Elected officials get in trouble when they fly without a net—and often times you see them lean on personal preferences, their own pet peeves, personal agendas etc. in the absence of an agreed upon vision. You also see them begin to squabble, because it’s hard to be a “team” if you don’t have a playbook. Commission tension leads to dysfunction, inefficiencies, wasteful spending and a dispirited staff. When scared, bureaucracies freeze. It’s safer to do nothing than to make a decision that may upset a faction on the commission. This type of culture is not a recipe for progress or problem solving.

The worst officials use their positions to exert retribution—which leads to all sorts of issues including a form of ‘pay to play’ in which individuals and business owners feel they have to spread money around at election time or risk seeing their projects killed as payback for failing to pony up. Cities without an adopted vision or North Star create vacuums that are often filled by political bosses who lurk in the shadows to reward friends and punish enemies.
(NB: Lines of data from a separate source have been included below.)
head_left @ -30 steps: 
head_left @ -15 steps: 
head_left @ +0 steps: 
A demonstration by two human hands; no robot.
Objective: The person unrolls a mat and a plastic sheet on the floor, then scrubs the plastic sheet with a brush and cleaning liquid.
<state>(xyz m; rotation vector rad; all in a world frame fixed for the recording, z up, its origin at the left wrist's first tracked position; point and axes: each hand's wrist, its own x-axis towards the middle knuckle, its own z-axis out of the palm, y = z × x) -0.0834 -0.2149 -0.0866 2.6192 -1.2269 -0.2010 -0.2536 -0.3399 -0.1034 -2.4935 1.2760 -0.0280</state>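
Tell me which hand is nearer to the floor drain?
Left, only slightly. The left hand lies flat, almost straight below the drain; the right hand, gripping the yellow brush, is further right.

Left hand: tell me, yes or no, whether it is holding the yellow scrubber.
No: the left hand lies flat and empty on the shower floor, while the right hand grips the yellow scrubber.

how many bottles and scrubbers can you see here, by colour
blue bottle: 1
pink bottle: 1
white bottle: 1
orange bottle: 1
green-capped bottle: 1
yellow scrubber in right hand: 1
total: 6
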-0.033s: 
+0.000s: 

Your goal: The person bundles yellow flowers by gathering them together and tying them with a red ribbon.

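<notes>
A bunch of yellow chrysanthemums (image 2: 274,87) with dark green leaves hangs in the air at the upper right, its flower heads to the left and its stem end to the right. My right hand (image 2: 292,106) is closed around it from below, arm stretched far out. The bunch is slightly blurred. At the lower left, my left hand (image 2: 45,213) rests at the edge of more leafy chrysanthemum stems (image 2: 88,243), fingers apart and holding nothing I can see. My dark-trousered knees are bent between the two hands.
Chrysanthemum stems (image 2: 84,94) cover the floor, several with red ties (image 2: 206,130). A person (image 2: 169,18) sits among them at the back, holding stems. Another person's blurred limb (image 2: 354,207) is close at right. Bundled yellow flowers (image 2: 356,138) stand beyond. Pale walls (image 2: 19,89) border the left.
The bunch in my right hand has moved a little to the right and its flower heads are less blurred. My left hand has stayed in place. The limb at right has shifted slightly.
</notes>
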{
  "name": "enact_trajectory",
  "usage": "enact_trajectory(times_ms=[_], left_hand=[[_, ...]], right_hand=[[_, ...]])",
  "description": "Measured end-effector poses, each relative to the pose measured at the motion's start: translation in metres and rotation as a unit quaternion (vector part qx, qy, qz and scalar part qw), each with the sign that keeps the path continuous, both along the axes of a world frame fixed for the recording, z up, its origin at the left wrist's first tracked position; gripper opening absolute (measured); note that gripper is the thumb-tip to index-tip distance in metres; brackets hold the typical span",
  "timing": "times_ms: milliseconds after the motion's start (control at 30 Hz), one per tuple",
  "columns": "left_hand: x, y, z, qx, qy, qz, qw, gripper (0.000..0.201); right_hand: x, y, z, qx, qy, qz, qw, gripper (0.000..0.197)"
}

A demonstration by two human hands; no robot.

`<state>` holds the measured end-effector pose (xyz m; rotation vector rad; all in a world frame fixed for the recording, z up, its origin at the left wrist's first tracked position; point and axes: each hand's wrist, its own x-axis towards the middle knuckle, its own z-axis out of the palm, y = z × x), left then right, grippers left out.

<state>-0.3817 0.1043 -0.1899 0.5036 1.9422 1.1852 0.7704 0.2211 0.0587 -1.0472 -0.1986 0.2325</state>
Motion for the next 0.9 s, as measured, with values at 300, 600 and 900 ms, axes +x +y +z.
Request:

Serious investors shun these types of cities because the risk is just too large and the price of playing ball is too high—both financially and ethically.

 

Still, even if you are in service to a vision there is ample room for personal judgment and discretion if you are a mayor or council member. And it doesn’t mean you can’t pursue some of your own ideas if you are talented enough to convince your colleagues and lead the public to a new understanding on issues. That’s called leadership.

It’s also important to note that North Stars and vision plans –even when created by lots of people –are not immune to political opposition.

The Downtown Master Plan is a case in point. We had hundreds of participants involved in the plan from all parts of the city but when it came time to vote on projects that supported the plan, we still had vocal opposition, typically from people who didn’t bother to show up at the variety of charrettes, workshops and presentations held throughout the community.

That’s OK. But it’s also a test of leadership.

Do you abandon the plan at the first sign of opposition?
Or do you use the occasion as a “teachable moment” to defend the plan, explain why it works and vote accordingly?
Delray was known as the city that stuck to its plans and didn’t let them gather dust on some shelf in the back corner of the Planning Department.

That’s why we came from where we were in the 80s—blighted and desolate—to where we are today.

I know that modern day Delray is not everyone’s idea of a good place. But what we see is largely what was planned (by citizens and implemented by staff and elected officials over a long period of time).

Sure not everything turned out the way we thought it would—and that is inevitable too. Economic conditions, changing trends, private property rights and the free market play a major role too. For example, I don’t think anyone anticipated rents on the avenue that in some cases exceed $100 per square foot or commercial properties selling for over $1,300 a foot. In the 80s, we had a high vacancy rate and rents were $6-$8 a foot.

Still, by and large, we envisioned, planned and worked to create a vibrant small city—and we got one.

I happen to love it. So do many, many others.

But all cities are works in progress and visions and North Stars need to be renewed.

My friends Chris Brown and Kim Briesemeister wrote a book about just that called “Reinventing Your City”. Their theory is that cities have to be reinvented every 20-25 years.

If you reinvent and find a North Star to strive for, you’ll thrive. If you fail to do so, you’ll drift…dangerously I venture to say.

We are overdo. We need a North Star, a unifying vision that can bring a divided community together.

We also need citizens to participate and leadership to defend the people’s vision. That’s the formula for a happy and successful community. Easy to articulate, hard to attain. But it has been done and we can do it again.